**Work required**
List all lines in the material below that contain "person".
┄┄┄┄┄┄
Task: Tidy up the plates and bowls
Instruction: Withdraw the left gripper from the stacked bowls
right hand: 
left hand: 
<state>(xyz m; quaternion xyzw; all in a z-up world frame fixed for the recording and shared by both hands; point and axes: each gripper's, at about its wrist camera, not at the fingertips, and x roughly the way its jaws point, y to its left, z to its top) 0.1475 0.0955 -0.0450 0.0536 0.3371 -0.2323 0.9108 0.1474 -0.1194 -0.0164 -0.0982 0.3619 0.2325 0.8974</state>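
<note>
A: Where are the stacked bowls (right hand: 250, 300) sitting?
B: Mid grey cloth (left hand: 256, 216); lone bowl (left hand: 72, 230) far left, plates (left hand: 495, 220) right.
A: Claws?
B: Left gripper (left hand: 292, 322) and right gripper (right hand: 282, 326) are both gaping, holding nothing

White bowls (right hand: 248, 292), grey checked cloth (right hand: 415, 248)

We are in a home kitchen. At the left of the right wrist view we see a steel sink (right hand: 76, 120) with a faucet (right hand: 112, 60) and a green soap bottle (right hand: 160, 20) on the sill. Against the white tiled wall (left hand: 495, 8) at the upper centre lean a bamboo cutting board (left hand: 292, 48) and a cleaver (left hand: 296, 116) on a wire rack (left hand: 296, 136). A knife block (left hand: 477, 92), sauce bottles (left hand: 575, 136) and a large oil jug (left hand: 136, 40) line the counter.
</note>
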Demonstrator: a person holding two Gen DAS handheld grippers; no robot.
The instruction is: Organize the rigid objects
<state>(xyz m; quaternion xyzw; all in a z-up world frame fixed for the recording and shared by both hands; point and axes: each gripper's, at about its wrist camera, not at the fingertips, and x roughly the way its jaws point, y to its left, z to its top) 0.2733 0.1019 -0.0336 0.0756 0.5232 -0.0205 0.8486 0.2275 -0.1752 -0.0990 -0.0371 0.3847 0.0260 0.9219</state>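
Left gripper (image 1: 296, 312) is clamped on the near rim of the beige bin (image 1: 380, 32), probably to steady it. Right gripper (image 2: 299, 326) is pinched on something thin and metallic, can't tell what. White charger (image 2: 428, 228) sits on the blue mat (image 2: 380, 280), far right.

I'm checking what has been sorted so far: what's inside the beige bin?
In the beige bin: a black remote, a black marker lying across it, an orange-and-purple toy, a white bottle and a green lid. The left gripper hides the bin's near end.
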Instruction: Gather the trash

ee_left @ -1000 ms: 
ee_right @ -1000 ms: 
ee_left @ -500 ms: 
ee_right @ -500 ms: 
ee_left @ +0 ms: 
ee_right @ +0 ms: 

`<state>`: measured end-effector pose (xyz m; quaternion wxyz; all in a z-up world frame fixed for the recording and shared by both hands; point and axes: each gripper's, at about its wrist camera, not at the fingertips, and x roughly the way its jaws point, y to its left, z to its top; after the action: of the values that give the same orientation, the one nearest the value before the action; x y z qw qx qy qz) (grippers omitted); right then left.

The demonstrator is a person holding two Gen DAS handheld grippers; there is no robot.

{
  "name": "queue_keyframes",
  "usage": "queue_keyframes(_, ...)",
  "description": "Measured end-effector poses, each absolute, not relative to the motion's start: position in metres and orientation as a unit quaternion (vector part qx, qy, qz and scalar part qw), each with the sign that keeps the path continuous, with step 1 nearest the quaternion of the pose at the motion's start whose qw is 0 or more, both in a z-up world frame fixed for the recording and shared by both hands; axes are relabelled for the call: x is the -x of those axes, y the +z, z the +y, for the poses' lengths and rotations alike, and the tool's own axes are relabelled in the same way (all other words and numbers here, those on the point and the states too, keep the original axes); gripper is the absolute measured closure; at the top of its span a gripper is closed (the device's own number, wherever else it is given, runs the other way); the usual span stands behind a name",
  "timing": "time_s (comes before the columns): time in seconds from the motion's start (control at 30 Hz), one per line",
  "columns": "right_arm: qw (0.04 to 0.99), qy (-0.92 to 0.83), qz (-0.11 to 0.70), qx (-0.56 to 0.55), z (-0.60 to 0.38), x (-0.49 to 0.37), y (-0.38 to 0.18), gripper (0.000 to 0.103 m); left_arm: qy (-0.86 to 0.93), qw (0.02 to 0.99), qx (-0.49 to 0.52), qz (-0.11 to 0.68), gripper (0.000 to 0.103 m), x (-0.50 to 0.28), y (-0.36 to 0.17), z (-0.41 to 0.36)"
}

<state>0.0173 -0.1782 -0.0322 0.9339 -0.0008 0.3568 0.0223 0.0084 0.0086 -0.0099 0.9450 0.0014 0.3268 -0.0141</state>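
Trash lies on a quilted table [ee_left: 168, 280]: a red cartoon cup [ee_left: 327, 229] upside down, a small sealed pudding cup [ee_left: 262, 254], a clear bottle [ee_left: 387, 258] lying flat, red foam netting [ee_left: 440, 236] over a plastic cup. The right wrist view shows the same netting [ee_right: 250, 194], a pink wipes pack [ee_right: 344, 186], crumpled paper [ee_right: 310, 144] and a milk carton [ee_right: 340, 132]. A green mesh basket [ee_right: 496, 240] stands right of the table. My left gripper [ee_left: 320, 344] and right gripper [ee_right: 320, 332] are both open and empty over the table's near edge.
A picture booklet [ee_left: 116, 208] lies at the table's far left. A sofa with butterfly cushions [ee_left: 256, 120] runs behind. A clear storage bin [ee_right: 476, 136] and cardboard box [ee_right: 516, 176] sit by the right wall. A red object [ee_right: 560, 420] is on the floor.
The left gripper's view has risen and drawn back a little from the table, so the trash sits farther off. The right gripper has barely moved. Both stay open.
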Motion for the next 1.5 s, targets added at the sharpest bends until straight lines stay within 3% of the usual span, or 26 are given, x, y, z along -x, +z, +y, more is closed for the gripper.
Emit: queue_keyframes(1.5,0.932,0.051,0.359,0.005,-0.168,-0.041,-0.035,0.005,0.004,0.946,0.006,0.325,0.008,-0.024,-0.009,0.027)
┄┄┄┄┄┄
**Output for this task**
Demonstrator: a person holding two Gen DAS handheld grippers; no robot.
The demonstrator is a person holding two Gen DAS handheld grippers; there is no robot.

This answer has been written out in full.